▶ EXERCISE REQUIREMENTS:
What lines in the material hold the string "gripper"? Return every one of them.

▶ DATASET EXTRACT:
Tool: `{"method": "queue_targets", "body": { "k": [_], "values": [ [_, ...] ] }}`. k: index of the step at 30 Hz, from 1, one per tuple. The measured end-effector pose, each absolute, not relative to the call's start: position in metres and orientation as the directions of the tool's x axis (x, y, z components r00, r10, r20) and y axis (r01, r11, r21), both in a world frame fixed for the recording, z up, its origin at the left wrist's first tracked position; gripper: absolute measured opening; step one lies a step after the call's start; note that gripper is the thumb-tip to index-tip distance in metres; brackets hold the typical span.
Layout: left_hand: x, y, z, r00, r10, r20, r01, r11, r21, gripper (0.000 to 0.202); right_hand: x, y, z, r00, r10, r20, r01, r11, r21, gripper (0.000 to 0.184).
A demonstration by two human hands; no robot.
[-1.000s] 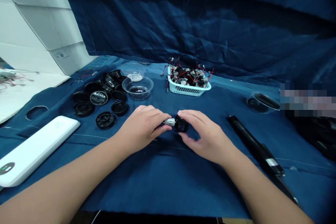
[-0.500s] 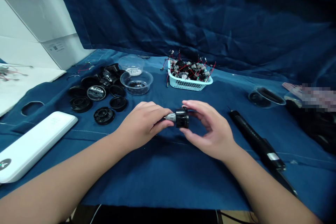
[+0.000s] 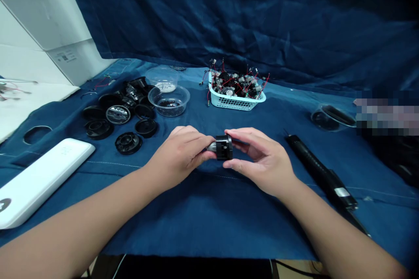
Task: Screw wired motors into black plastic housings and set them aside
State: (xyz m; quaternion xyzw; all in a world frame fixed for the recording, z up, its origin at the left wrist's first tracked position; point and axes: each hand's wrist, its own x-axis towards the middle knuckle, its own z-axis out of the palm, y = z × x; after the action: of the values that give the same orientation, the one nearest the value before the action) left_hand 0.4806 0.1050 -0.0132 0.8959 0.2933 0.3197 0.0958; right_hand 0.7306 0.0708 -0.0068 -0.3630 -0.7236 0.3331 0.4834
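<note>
Above the middle of the blue cloth, my left hand (image 3: 183, 152) pinches a small silver motor (image 3: 211, 146) between thumb and fingers. The motor lies sideways and its right end meets a black round plastic housing (image 3: 224, 148); how deep it sits inside cannot be made out. Curled around the housing's right rim, my right hand (image 3: 266, 161) has its thumb below and fingers above, gripping it. Behind the hands stands a light blue basket (image 3: 236, 103) heaped with motors and red wires.
Black round plastic parts (image 3: 128, 143) lie in a cluster at left, near two clear bowls (image 3: 169, 111) with small pieces. A white power bank (image 3: 49, 178) rests at front left. At right are a black electric screwdriver (image 3: 316, 168) and a clear container (image 3: 332, 118). A person's sleeve shows at far right.
My left fingers are closer to the black housing, and less of the motor shows between them. The housing has turned slightly in my hands. The view has shifted a little.
</note>
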Motion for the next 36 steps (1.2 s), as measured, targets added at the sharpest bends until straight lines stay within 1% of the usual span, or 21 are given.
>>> {"method": "queue_targets", "body": {
  "k": [3, 5, 8, 9, 11, 13, 14, 16, 17, 18, 19, 20, 22, 24, 26, 28, 30, 31, 33, 35, 36],
  "values": [
    [0.482, 0.103, -0.015, 0.615, 0.595, 0.517, 0.473, -0.803, 0.362, 0.032, 0.726, 0.07, -0.009, -0.211, 0.9, 0.382, 0.106, 0.409, -0.906, 0.052],
    [0.484, 0.103, -0.017, 0.61, 0.592, 0.526, 0.459, -0.806, 0.374, 0.031, 0.723, 0.069, -0.009, -0.174, 0.937, 0.302, 0.06, 0.316, -0.947, 0.052],
    [0.488, 0.104, -0.018, 0.606, 0.608, 0.513, 0.436, -0.793, 0.425, 0.028, 0.721, 0.069, -0.009, -0.128, 0.98, 0.155, 0.074, 0.165, -0.983, 0.053],
    [0.489, 0.105, -0.018, 0.607, 0.624, 0.492, 0.441, -0.779, 0.445, 0.026, 0.721, 0.07, -0.008, -0.117, 0.984, 0.133, 0.082, 0.143, -0.986, 0.053],
    [0.488, 0.107, -0.015, 0.609, 0.659, 0.44, 0.471, -0.748, 0.469, 0.024, 0.722, 0.072, -0.005, -0.115, 0.976, 0.184, 0.115, 0.197, -0.974, 0.049],
    [0.485, 0.11, -0.01, 0.603, 0.682, 0.414, 0.491, -0.727, 0.481, 0.024, 0.725, 0.074, -0.001, -0.14, 0.925, 0.352, 0.239, 0.377, -0.895, 0.044],
    [0.483, 0.11, -0.008, 0.6, 0.684, 0.415, 0.483, -0.723, 0.494, 0.031, 0.726, 0.074, 0.001, -0.172, 0.877, 0.448, 0.338, 0.48, -0.81, 0.044],
    [0.479, 0.111, -0.005, 0.599, 0.67, 0.438, 0.44, -0.733, 0.519, 0.06, 0.728, 0.073, 0.004, -0.276, 0.762, 0.586, 0.51, 0.633, -0.583, 0.054],
    [0.478, 0.11, -0.005, 0.613, 0.649, 0.451, 0.415, -0.75, 0.515, 0.071, 0.729, 0.072, 0.005, -0.328, 0.713, 0.62, 0.549, 0.678, -0.489, 0.062],
    [0.478, 0.109, -0.005, 0.635, 0.621, 0.461, 0.396, -0.773, 0.495, 0.077, 0.729, 0.071, 0.004, -0.366, 0.675, 0.64, 0.556, 0.71, -0.431, 0.07],
    [0.479, 0.107, -0.006, 0.655, 0.591, 0.471, 0.382, -0.797, 0.468, 0.078, 0.728, 0.07, 0.003, -0.385, 0.654, 0.652, 0.543, 0.731, -0.413, 0.077],
    [0.481, 0.105, -0.007, 0.668, 0.568, 0.481, 0.372, -0.815, 0.445, 0.073, 0.727, 0.069, 0.001, -0.382, 0.645, 0.662, 0.517, 0.743, -0.425, 0.082],
    [0.485, 0.101, -0.009, 0.651, 0.555, 0.518, 0.354, -0.825, 0.44, 0.056, 0.724, 0.067, -0.003, -0.325, 0.655, 0.682, 0.441, 0.743, -0.504, 0.089],
    [0.488, 0.097, -0.011, 0.539, 0.602, 0.589, 0.341, -0.796, 0.501, 0.045, 0.722, 0.066, -0.006, -0.239, 0.691, 0.682, 0.349, 0.717, -0.604, 0.092],
    [0.489, 0.095, -0.011, 0.393, 0.65, 0.65, 0.28, -0.758, 0.589, 0.041, 0.721, 0.066, -0.005, -0.206, 0.731, 0.65, 0.333, 0.677, -0.656, 0.086],
    [0.49, 0.093, -0.01, 0.315, 0.663, 0.68, 0.18, -0.745, 0.642, 0.042, 0.721, 0.067, -0.004, -0.25, 0.744, 0.619, 0.429, 0.658, -0.618, 0.07],
    [0.491, 0.092, -0.009, 0.328, 0.633, 0.701, 0.142, -0.767, 0.625, 0.042, 0.721, 0.069, -0.003, -0.34, 0.709, 0.617, 0.519, 0.689, -0.506, 0.055],
    [0.491, 0.091, -0.009, 0.35, 0.609, 0.711, 0.154, -0.787, 0.598, 0.042, 0.721, 0.07, -0.003, -0.381, 0.682, 0.624, 0.533, 0.714, -0.454, 0.053],
    [0.493, 0.088, -0.009, 0.387, 0.573, 0.723, 0.2, -0.817, 0.541, 0.044, 0.721, 0.072, -0.005, -0.439, 0.64, 0.631, 0.524, 0.753, -0.398, 0.053],
    [0.495, 0.085, -0.009, 0.404, 0.573, 0.713, 0.228, -0.818, 0.528, 0.046, 0.72, 0.072, -0.008, -0.467, 0.635, 0.616, 0.523, 0.76, -0.387, 0.048],
    [0.496, 0.083, -0.009, 0.401, 0.59, 0.701, 0.229, -0.805, 0.547, 0.045, 0.72, 0.071, -0.009, -0.476, 0.642, 0.601, 0.53, 0.755, -0.387, 0.043]
  ]
}}
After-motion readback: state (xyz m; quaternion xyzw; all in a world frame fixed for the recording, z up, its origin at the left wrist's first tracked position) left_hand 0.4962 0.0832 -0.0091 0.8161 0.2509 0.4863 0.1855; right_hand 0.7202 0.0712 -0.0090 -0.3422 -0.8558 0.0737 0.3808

▶ RESPONSE TO THIS EXERCISE:
Tool: `{"method": "queue_targets", "body": { "k": [_], "values": [ [_, ...] ] }}`. k: index of the step at 30 Hz, from 1, one per tuple. The measured end-effector pose, each absolute, not relative to the call's start: position in metres and orientation as the directions of the tool's x axis (x, y, z components r00, r10, r20) and y axis (r01, r11, r21), both in a world frame fixed for the recording, z up, its origin at the left wrist's first tracked position; gripper: absolute measured opening; step one lies a step after the call's start; note that gripper is the thumb-tip to index-tip distance in metres; brackets hold the typical span.
Layout: left_hand: x, y, z, r00, r10, r20, r01, r11, r21, gripper (0.000 to 0.202); right_hand: x, y, z, r00, r10, r20, r01, r11, r21, gripper (0.000 to 0.184).

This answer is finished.